バイク側のアタッチメントはターンの純正です。それにクラシックな感じのフロントバッグを付けてます。着脱のシステムはリクセン&カウルのクリックフィックスってやつ。だからリクセン&カウルのバッグを付ければいいんだけど、気に入ったデザインのものがなくて。ある日Amazonでアダプター部分を単体で売ってるのを見つけて。それを気に入ったバッグに自分で加工して付けています。ハンドルバーに付けるバッグはハンドルの手前部分が握れなくなっちゃうんで嫌なんですよね。

ネットで見つけて狂喜して手に入れたクリックフィックスのアダプターを、気に入ったフロントバッグに取り付けた
──フロントバッグは必要なんですか?
僕の場合だけだと思いますけど、GoProやスマホの電池を入れるので、このサイズのフロントバッグがどうしても必要なんです。
キャリヤに合わせてテーブルを自作
──で、気になるのがこの台なんですが……。
これは自作の荷台兼キャンプテーブル兼移動用台車です。
──1台3役!
そうそう。

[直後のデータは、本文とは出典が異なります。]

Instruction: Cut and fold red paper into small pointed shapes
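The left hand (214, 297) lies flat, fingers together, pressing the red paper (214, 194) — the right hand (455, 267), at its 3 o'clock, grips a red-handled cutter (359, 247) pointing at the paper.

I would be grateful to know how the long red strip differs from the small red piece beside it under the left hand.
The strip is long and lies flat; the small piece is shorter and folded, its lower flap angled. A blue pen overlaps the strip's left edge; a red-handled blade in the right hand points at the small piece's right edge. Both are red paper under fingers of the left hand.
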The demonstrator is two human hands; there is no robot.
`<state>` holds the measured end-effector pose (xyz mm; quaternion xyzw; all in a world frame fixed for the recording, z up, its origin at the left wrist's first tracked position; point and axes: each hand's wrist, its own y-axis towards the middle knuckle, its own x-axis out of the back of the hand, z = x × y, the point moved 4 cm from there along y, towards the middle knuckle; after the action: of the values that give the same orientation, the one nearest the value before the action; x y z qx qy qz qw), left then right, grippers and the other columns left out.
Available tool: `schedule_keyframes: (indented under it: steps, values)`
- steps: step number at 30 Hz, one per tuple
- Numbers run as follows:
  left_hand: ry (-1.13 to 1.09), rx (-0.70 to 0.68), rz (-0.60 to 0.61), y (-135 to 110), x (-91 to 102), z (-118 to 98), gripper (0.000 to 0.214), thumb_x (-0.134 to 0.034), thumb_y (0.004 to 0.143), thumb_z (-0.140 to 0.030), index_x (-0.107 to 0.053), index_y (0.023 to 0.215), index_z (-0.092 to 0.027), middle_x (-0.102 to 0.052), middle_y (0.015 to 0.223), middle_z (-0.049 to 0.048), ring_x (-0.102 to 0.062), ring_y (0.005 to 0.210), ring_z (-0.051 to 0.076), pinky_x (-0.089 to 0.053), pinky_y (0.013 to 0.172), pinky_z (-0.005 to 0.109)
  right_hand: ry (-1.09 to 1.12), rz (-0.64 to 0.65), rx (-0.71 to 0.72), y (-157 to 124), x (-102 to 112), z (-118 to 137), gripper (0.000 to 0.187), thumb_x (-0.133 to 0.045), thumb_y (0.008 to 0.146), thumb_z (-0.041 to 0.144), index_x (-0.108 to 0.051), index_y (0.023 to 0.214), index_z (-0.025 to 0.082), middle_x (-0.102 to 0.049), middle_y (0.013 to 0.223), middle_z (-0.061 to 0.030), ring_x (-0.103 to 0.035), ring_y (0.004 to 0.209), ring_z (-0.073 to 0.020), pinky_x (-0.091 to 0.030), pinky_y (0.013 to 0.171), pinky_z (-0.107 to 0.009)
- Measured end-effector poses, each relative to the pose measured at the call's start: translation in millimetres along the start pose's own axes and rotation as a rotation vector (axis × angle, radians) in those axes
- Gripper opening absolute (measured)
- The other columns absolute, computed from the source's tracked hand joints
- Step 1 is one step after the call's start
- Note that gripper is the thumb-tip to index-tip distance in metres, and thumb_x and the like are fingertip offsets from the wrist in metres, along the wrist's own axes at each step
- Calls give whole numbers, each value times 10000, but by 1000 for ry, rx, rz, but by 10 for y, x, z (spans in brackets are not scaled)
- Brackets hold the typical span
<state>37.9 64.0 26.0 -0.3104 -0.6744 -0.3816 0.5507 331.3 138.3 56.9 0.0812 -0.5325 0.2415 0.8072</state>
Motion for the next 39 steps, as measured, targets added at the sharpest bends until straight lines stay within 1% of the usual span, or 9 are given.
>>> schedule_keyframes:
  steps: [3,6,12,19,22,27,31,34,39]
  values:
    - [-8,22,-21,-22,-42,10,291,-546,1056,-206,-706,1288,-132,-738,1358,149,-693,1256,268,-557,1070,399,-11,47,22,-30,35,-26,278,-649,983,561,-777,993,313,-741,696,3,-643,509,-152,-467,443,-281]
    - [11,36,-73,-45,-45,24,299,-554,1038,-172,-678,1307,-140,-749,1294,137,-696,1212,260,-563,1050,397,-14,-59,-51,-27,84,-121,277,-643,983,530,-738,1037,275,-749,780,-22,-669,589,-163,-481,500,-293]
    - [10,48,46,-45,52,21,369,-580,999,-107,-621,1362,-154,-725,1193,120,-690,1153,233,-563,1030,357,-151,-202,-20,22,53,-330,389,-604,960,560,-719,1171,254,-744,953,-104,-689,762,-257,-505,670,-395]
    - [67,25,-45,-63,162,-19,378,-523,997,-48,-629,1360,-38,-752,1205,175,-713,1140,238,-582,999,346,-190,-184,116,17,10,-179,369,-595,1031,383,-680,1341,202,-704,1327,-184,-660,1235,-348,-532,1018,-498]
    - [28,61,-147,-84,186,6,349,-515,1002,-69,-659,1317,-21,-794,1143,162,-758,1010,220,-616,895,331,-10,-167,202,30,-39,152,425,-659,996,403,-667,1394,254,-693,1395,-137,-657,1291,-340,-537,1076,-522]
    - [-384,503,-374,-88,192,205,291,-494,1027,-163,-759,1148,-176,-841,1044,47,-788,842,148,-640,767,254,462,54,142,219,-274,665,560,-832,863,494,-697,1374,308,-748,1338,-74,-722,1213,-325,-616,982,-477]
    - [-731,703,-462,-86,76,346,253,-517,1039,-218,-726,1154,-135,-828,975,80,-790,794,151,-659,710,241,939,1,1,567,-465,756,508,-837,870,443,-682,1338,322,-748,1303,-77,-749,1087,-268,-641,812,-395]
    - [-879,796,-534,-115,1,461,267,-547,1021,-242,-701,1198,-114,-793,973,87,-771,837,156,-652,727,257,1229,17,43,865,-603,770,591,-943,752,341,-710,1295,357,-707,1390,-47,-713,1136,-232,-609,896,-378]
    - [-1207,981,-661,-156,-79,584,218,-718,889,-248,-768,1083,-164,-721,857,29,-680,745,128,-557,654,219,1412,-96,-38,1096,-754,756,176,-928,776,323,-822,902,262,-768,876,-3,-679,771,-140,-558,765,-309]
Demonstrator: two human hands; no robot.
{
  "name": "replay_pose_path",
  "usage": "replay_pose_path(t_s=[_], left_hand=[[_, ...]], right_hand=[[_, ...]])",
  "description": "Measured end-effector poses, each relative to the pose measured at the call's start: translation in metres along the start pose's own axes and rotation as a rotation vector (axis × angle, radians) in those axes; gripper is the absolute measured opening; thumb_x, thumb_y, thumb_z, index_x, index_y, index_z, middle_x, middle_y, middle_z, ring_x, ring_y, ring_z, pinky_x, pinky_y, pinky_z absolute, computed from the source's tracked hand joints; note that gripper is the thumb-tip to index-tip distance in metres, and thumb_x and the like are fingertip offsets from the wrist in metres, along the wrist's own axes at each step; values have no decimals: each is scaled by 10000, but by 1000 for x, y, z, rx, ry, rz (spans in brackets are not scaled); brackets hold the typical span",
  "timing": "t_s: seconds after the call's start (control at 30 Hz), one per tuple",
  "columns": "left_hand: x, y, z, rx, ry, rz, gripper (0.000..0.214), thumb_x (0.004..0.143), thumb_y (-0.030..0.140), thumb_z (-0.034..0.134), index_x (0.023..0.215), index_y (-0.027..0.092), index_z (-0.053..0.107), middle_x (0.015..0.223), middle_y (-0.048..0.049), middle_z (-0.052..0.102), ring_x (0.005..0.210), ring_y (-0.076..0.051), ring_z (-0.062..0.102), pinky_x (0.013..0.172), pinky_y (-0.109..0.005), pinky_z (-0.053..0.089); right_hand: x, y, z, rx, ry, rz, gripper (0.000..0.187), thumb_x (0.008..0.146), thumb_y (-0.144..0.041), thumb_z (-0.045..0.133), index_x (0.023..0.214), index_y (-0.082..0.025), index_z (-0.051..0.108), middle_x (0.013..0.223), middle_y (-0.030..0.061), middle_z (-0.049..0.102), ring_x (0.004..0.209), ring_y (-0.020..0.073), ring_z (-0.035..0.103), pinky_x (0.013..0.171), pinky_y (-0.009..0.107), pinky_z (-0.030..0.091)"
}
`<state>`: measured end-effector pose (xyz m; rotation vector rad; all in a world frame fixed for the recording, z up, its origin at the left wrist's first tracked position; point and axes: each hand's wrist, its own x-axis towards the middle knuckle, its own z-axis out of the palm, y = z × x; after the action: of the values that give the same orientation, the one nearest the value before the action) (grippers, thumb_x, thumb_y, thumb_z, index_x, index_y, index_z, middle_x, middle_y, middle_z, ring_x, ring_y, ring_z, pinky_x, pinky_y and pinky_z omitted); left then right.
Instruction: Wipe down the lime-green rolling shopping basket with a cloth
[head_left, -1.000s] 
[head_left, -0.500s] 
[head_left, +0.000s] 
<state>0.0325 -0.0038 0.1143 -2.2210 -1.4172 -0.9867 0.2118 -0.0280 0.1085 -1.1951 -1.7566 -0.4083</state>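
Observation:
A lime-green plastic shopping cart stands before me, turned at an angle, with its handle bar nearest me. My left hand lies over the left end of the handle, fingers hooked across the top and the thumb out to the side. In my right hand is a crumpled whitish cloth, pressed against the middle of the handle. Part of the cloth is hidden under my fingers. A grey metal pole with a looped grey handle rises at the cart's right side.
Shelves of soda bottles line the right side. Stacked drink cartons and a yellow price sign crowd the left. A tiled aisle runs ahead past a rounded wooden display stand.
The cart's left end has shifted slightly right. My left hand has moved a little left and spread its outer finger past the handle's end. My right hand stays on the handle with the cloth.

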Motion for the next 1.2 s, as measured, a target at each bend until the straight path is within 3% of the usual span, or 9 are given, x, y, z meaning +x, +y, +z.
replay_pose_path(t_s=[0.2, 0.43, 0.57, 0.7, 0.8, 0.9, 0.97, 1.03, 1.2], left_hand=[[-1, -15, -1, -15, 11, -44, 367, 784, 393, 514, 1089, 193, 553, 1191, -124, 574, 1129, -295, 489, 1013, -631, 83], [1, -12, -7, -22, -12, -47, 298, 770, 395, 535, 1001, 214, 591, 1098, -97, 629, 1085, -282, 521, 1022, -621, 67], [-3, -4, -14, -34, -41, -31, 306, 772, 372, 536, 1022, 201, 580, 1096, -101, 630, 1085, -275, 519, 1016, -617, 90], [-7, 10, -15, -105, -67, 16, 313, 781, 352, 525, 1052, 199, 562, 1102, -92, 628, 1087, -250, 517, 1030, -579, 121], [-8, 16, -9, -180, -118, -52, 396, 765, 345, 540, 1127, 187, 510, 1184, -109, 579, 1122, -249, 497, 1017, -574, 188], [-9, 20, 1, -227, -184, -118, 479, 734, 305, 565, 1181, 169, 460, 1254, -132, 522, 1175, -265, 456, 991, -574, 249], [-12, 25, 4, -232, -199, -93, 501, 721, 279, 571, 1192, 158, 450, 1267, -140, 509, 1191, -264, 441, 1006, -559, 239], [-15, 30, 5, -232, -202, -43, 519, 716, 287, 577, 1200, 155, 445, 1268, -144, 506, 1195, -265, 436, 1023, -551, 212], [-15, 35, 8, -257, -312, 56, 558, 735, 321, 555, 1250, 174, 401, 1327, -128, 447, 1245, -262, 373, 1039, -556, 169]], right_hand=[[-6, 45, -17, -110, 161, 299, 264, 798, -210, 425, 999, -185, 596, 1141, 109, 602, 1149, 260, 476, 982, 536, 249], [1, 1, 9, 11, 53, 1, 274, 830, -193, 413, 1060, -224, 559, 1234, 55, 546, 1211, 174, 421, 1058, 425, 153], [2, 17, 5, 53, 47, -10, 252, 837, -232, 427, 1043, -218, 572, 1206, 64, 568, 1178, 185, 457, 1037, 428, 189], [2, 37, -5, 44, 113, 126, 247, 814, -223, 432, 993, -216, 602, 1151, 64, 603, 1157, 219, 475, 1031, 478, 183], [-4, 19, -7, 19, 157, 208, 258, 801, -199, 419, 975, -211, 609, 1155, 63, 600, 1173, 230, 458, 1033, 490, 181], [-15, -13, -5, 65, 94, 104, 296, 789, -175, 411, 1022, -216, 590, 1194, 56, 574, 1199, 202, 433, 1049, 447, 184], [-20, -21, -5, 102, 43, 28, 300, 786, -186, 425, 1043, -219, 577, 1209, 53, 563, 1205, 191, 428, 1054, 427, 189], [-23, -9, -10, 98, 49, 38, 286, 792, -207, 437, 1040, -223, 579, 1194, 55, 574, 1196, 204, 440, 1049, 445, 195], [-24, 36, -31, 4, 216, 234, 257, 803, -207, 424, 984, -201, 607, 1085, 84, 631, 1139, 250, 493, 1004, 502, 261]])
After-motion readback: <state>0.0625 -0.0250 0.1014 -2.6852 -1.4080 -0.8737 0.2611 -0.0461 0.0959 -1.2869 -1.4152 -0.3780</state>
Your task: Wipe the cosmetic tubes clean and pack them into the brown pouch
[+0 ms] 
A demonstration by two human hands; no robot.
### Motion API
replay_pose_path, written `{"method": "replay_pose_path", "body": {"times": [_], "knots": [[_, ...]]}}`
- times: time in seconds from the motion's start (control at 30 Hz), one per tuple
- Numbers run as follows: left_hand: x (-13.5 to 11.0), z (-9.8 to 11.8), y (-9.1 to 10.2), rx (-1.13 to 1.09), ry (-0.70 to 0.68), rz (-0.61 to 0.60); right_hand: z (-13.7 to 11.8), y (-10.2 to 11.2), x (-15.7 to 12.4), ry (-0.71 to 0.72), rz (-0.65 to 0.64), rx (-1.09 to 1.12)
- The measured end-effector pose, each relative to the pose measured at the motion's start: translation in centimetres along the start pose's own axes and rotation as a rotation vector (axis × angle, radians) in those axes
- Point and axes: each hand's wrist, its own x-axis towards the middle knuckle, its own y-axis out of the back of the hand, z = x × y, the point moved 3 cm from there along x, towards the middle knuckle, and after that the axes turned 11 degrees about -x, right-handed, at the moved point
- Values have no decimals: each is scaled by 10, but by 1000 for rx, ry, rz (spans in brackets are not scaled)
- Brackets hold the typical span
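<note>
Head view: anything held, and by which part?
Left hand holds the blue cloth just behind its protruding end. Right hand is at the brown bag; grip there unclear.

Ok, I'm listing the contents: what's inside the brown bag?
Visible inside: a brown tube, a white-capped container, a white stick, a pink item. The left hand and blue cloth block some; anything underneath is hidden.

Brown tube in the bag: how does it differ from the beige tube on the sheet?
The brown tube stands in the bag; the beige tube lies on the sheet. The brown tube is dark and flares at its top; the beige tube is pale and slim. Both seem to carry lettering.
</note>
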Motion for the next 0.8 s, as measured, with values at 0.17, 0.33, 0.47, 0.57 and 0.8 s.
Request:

まず板の下側をレールみたいにして、そこがキャリヤにぴったりハマるようにしてあります。滑り止めも付けた。これで幅広のコンテナボックスも安定して積めます。この板には折りたたみの脚を取り付けてあって、キャンプのときにはテーブルになる。そして移動するときにはコンテナボックスと輪行袋を載せてゴロゴロと運べるんです。

天板の下側にはキャスターとテーブルの脚。キャスターホイールは段差などでつまずくことがあるので、もっと大径のものに変更したいそうだ

キャリアにピッタリ収まるサイズで製作

キャンプのときはテーブルに

キャリヤの幅が広くなることで安定して荷物が積める

折りたたみ時にはハンドルがじゃまになる。これを6角レンチでたたむのがちょっと面倒

重量のある電動アシスト自転車だが、コンパクトに折りたためるのがヴェクトロンのよさ

この状態で押して移動する
こんな変態は僕しかいない
──階段は大変そうですね。
階段は使いません(きっぱり)。エスカレーターもダメです。
──こういうDIYとか好きなんですか?
いえ全然。市販されていればそれを買いますけど、売ってないので。
──パテントとって商品化すればいいんじゃないですか?
ダメですね。こんなの使う変態は、世界中に僕しかいないんで(笑)。